Required action: Give back exactly the stretch of data below from the line holding "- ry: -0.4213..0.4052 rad" through the line holding "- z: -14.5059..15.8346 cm", both ends included, and leave the remaining lines out.

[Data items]
'''
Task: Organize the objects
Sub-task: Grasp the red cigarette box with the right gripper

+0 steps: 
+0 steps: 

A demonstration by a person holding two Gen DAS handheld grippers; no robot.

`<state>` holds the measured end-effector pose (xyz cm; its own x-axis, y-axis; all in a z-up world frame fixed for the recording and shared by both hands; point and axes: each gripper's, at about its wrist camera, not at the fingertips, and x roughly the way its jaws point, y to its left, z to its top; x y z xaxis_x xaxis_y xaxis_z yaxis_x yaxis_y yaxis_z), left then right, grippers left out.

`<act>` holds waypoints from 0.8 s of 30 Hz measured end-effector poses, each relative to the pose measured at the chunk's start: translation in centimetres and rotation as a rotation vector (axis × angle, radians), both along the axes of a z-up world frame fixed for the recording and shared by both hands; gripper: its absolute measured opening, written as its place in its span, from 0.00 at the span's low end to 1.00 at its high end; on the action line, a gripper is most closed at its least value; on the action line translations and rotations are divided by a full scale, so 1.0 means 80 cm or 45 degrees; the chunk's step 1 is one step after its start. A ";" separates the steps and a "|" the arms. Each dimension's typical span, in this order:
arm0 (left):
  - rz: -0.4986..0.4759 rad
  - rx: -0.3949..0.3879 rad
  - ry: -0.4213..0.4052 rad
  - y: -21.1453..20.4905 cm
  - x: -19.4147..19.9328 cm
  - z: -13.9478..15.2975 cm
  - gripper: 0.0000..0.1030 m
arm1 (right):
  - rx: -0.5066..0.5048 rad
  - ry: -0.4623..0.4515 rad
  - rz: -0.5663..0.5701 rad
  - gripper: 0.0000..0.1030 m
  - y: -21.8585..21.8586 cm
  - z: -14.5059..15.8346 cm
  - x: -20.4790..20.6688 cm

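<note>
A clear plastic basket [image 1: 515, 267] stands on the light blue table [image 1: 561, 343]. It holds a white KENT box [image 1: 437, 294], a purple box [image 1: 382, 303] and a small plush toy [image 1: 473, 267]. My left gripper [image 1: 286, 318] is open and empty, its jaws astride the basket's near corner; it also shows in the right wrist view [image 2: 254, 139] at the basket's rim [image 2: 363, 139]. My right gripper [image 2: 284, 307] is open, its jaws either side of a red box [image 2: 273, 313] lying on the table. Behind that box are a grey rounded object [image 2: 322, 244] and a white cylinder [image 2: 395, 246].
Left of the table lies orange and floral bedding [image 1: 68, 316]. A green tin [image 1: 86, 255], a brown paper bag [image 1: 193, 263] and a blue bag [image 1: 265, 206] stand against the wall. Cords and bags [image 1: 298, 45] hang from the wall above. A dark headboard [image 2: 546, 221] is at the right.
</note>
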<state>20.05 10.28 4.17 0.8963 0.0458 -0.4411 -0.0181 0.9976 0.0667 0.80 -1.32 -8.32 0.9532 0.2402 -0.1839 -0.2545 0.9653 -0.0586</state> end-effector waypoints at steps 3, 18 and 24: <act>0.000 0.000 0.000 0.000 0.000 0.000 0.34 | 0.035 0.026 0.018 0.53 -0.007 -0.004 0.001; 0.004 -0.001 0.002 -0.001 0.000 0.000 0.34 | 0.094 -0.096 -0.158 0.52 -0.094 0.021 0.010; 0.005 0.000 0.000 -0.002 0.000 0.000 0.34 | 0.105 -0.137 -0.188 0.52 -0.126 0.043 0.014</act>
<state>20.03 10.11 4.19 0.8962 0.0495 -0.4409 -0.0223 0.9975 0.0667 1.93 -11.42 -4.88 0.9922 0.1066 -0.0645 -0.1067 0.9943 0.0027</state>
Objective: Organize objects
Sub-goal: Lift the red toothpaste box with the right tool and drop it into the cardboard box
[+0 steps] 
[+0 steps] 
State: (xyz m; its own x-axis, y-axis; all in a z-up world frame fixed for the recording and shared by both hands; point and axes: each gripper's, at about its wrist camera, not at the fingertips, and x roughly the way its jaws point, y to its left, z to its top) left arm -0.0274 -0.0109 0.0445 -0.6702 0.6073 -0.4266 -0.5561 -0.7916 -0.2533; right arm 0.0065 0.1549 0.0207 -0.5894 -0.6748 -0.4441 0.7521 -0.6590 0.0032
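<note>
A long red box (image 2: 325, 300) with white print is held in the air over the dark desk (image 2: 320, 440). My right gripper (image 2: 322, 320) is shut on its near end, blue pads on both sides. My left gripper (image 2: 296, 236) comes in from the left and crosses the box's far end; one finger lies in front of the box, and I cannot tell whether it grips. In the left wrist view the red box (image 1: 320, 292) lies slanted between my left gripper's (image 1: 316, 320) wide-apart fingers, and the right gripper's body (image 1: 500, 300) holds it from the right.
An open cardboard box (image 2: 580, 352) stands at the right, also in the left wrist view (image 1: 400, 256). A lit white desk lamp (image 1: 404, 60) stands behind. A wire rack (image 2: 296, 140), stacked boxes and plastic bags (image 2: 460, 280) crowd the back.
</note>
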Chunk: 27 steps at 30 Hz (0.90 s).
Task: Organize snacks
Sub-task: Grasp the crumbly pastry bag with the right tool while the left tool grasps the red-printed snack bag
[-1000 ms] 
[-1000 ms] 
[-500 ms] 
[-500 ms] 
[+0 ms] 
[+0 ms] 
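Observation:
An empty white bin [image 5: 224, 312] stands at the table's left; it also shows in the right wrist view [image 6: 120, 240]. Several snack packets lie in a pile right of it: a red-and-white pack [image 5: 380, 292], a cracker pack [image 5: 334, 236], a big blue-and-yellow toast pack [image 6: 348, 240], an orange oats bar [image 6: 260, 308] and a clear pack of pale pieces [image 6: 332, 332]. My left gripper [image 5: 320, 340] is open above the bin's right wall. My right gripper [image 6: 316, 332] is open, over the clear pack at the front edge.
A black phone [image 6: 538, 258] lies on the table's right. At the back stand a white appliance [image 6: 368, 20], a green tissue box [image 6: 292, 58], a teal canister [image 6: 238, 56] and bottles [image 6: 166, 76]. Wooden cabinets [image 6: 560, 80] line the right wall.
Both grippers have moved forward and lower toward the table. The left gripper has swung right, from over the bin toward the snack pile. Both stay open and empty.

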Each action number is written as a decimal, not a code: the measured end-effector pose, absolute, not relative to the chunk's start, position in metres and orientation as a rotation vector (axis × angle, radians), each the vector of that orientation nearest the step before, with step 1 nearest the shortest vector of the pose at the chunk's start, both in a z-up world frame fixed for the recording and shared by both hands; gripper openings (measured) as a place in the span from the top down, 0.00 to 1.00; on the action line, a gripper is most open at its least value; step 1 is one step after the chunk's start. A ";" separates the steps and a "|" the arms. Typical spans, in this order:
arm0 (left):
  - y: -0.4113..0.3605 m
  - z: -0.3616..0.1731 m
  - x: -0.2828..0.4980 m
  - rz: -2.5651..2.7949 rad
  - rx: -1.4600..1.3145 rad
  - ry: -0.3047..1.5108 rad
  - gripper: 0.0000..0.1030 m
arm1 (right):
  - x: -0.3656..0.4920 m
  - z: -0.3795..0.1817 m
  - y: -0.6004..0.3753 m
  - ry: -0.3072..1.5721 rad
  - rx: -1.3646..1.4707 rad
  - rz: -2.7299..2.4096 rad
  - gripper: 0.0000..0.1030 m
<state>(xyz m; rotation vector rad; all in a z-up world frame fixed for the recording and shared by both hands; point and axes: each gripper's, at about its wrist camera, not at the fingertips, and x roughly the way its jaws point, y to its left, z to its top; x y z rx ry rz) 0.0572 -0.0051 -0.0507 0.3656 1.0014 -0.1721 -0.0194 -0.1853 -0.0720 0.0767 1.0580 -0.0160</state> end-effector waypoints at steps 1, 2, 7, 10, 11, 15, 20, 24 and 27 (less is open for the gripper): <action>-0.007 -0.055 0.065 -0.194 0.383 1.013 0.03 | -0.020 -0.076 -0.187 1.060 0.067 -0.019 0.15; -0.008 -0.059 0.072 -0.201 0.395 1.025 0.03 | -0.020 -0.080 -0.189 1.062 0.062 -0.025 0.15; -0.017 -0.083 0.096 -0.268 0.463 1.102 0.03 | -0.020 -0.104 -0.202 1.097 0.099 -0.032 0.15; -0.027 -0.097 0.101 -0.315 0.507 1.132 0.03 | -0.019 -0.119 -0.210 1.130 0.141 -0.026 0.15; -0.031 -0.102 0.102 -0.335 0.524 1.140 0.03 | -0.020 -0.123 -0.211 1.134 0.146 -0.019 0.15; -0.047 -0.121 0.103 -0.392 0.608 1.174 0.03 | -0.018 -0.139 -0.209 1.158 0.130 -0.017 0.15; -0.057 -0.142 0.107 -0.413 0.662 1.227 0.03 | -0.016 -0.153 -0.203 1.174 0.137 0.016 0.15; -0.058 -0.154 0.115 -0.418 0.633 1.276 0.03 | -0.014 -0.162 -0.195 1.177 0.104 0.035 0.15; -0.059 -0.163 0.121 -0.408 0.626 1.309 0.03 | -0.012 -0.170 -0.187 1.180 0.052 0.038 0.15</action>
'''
Task output:
  - ry: -0.4213..0.4052 rad
  - y: -21.1453..20.4905 cm
  - x: -19.4147..19.9328 cm
  - z: -13.9478..15.2975 cm
  - gripper: 0.0000..0.1030 m
arm1 (right):
  - rx: -0.5066..0.5048 rad
  - ry: -0.4623..0.4515 rad
  - rz: -0.5663..0.5701 rad
  - gripper: 0.0000..0.1030 m
  - y: -21.8585..21.8586 cm
  - z: -14.5059..15.8346 cm

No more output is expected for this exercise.